# VAG.com required



## M4D YN (Nov 24, 2007)

hello guys,any members in dumbarton or glasgow got VAG.com that can hook me up and what kind of fee am i looking at??


thanks scott:thumb:


----------



## samwyard (Jan 20, 2011)

hi there, are you on UK-mkivs.net forums? 

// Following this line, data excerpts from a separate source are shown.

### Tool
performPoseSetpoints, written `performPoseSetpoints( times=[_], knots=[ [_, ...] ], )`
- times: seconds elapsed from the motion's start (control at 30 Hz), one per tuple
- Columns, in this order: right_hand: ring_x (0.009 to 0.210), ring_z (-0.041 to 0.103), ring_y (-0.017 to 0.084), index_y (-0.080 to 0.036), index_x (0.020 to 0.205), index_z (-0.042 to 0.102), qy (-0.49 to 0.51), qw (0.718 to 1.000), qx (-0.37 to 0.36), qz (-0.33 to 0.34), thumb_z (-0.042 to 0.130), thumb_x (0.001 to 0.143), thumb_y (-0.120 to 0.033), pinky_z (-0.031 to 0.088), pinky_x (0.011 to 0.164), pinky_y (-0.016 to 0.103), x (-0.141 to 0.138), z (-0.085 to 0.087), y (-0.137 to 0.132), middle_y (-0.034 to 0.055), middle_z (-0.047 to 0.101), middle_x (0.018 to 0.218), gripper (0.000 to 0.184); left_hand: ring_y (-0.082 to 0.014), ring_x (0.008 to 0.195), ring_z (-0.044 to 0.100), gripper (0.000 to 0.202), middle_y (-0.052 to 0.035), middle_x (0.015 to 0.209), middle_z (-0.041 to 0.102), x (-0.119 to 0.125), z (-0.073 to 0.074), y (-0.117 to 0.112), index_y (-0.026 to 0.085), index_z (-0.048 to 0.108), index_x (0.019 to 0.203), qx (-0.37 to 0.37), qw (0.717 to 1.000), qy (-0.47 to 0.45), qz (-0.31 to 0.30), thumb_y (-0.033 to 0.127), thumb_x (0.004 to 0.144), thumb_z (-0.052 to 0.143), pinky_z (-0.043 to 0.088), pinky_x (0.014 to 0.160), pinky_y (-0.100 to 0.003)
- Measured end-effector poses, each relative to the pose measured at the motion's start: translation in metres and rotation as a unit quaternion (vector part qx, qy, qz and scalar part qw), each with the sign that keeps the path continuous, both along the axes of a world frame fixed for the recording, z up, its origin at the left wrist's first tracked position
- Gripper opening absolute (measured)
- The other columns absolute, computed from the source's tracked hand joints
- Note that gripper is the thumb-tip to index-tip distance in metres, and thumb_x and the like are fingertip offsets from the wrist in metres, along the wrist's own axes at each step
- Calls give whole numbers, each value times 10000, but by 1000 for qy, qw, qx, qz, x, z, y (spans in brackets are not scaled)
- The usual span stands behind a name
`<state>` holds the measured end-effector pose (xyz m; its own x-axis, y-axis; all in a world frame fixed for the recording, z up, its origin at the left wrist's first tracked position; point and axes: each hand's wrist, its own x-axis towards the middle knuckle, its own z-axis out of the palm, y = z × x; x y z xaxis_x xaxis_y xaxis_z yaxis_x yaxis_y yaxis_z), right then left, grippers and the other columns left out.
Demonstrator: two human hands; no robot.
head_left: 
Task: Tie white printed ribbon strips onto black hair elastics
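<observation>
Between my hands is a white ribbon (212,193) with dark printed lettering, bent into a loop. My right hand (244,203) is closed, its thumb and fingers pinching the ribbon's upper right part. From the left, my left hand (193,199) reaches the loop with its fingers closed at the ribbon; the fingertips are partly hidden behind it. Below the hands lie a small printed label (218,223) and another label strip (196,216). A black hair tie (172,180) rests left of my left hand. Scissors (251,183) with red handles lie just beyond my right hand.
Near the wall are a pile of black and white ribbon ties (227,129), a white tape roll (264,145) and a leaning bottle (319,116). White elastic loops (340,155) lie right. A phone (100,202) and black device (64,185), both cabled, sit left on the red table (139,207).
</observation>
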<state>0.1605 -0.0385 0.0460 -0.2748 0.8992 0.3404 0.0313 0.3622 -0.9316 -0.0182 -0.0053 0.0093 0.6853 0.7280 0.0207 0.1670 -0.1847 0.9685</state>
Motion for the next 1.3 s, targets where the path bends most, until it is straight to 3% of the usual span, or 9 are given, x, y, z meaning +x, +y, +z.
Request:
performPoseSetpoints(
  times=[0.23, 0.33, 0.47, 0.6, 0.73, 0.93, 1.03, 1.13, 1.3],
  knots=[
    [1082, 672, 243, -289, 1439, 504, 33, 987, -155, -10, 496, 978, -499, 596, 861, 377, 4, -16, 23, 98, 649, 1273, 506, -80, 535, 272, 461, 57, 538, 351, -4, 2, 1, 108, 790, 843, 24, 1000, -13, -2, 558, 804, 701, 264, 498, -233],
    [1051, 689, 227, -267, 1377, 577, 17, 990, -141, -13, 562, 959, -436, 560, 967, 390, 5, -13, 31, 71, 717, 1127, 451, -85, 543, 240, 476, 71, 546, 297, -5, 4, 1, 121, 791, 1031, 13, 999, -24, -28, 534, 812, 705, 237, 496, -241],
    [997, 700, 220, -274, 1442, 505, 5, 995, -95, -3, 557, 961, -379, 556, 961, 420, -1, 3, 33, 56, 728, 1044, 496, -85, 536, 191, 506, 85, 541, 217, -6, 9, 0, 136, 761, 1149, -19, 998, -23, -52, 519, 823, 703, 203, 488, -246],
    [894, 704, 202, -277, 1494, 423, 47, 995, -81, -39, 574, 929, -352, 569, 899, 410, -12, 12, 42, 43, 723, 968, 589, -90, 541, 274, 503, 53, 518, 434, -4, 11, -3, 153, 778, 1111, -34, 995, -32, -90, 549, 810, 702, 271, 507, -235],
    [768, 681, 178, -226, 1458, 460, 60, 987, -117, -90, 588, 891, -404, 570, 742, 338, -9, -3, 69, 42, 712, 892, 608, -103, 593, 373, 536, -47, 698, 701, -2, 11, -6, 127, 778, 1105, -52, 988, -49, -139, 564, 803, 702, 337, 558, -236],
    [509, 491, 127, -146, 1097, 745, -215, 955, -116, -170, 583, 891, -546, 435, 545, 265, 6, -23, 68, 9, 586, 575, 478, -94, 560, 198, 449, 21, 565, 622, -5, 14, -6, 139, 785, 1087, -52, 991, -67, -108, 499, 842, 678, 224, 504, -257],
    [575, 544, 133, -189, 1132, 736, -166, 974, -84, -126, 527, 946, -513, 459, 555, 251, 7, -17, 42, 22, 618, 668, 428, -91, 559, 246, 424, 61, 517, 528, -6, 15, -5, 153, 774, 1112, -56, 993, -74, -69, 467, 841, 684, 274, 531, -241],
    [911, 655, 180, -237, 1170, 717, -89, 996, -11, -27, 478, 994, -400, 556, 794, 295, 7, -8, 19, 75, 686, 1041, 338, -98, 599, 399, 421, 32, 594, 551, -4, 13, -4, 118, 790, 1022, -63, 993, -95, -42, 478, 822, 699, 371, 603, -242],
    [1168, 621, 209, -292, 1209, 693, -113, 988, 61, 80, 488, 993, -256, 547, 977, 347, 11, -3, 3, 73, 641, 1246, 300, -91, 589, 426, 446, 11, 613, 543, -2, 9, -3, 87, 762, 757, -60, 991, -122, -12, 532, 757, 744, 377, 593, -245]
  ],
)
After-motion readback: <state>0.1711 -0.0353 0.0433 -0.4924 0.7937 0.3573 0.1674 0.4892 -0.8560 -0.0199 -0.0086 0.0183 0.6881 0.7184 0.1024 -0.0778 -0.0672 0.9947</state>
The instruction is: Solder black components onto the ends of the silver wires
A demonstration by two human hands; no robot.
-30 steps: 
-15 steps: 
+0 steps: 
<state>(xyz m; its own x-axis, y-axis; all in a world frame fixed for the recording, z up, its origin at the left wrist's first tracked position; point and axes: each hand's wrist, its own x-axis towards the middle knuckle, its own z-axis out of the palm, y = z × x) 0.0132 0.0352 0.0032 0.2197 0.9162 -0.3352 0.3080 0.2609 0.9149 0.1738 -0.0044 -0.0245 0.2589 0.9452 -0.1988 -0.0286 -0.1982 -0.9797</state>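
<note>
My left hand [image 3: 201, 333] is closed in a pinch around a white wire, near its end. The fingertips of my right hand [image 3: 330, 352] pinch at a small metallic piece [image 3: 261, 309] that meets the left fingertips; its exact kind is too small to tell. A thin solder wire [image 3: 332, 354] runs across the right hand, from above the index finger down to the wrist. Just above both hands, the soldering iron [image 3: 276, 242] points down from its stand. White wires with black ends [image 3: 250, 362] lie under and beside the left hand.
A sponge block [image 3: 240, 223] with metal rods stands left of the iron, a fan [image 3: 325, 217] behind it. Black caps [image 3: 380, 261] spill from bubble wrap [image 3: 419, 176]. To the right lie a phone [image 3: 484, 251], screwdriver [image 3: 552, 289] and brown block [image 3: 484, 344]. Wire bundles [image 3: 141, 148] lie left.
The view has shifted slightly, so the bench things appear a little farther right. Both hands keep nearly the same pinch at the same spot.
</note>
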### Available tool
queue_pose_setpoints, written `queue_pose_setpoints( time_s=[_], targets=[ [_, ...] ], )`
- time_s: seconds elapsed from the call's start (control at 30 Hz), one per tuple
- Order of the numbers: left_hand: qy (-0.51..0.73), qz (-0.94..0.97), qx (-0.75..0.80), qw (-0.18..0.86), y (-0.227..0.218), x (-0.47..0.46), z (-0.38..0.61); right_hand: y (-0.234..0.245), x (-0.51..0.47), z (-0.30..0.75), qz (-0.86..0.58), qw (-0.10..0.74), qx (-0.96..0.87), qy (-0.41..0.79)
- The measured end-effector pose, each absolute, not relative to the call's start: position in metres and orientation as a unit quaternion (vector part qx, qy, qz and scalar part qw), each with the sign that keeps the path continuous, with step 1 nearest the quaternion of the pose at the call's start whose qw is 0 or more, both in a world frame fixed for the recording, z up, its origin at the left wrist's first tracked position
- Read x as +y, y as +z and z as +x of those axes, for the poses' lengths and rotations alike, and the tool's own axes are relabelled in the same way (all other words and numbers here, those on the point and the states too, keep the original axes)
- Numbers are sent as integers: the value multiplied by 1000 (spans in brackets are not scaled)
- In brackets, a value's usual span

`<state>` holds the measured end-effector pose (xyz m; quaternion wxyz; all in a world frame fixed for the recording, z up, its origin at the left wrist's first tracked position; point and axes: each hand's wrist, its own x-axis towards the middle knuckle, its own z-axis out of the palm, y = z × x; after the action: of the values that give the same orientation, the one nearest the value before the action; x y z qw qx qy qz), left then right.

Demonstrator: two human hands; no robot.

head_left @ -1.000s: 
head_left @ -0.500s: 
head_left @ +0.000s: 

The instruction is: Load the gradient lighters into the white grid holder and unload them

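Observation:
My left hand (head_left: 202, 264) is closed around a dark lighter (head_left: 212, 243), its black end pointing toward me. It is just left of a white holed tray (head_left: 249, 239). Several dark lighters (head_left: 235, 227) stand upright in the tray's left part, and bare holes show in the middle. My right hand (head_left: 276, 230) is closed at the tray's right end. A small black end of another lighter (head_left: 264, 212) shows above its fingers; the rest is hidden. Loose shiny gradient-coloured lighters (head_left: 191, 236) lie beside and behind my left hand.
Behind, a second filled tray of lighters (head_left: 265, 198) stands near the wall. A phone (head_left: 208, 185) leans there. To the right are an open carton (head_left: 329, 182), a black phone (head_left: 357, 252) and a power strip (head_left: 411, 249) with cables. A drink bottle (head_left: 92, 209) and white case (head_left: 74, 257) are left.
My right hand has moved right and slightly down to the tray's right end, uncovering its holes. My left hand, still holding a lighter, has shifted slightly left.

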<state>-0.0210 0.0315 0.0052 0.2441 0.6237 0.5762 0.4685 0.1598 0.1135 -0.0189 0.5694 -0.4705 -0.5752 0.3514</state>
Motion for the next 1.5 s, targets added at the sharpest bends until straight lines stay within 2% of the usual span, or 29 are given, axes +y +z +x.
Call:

ive been on there for a while now and they have lots of user with vagcom, i just PM'd a guy local to me and gave him beer tokens.

sam


----------



## M4D YN (Nov 24, 2007)

hey sam :wave: i am on that forum and scottish vag and golf gti,still nothing

scott


----------



## samwyard (Jan 20, 2011)

have you downloaded there list of VAGcom users?


----------



## M4D YN (Nov 24, 2007)

i checked on the forum and the closest one was Aberdeen


----------



## kieran1980 (Apr 21, 2010)

The boy at the bottom of this link on Scottish vag does if that helps mate worth sending him a pm
http://www.scottishvag.net/viewtopic.php?f=57&t=72436
:thumb:


----------



## M4D YN (Nov 24, 2007)

kieran1980 said:


> The boy at the bottom of this link on Scottish vag does if that helps mate worth sending him a pm
> http://www.scottishvag.net/viewtopic.php?f=57&t=72436
> :thumb:


this guy Ads17??


----------



## Mick (Jan 23, 2010)

M4D YN said:


> this guy Ads17??


i would say so :thumb:


----------



## M4D YN (Nov 24, 2007)

mick said:


> i would say so :thumb:


you no me fella,like to make sure  thats me PMed him and hope he saves the day for me,its driving me spare


----------



## M4D YN (Nov 24, 2007)

did you get a look at that link i sent you ??


----------



## Mick (Jan 23, 2010)

M4D YN said:


> did you get a look at that link i sent you ??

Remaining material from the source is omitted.